On top of that, I am constantly hearing about how the goal of life is to have work/life balance. It might as well be a unicorn on the top of a mountain that doesn’t have one of those fun tram-things you can take to get to the top.
There seems to be a perception out there that if we find that elusive work/life balance our kids will eat all of their vegetables and sleep peacefully through the night, our laundry will all be put away the minute it comes out of the dryer, and there won’t be any distractions at work because you missed “Muffins with Mom” at your kid’s school. I’ve realized that it’s all a lie. My kid won’t touch a vegetable with a ten-foot pole. Ever. And I did miss “Muffins with Mom” because I had a meeting that I couldn’t reschedule.
I recently had the pleasure of hearing Jane Smith, Vice President of College Relations at Spelman College, speak to a group of business women about the four quarters of our lives. She said that between ages 25-50 “you learn that balance is a lie, but there is perseverance. This is where we learn to play the game.”
When I heard that, I had an epiphany. She’s right. It’s not about balance. It IS about perseverance. It’s about being strong and doing what we can to get through this time of our lives in the best way possible.
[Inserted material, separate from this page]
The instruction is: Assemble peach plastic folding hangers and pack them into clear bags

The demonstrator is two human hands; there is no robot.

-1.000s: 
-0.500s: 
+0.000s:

We’re learning to play the game that is “being an adult,” which includes figuring out this mom-thing.
I also realized that when we think of balance, we assume it means that all parts of our life should be represented equally. That’s not how it works.
On the days when we’re kicking butt at work, we’re not kicking butt at home. The laundry is definitely still in a basket on the floor on these days and we’ve probably had take-out for dinner. Conversely, if we’ve attended all of the kid events then there are other things in our life that didn’t get the same amount of attention that day.
The key is accepting it.
We need to accept that we will never find a perfect balance of everything in our lives. This mom thing is super-hard. On top of that, my husband expects me to be a wife. (What?!) My boss expects me to be a professional. (Crazy, I know.) And I’m trying to keep the house spring time fresh! (This one is probably never going to happen. Unless you say you’re coming over, then maybe. Okay, I’m lying…still not going to happen.)
Soon enough, our kids won’t need us as much and we’ll have more time for the other needs/wants in our lives. We’ll shift our priorities. The weight of everything we’re trying to balance will change.
Like Jane Smith said, it’s about persevering through this time in our lives. We’re in the midst of the toughest job we’ll ever have, and doing the best we can at everything else. Accept the fact that we may not be able to be everything to everyone all the time. And enjoy it!
So, forget about all of that balance nonsense; focus instead on perseverance. The definition of perseverance is “steadfastness in doing something despite difficulty or delay in achieving success.”
That sounds exactly like being a mom. We’ve got this.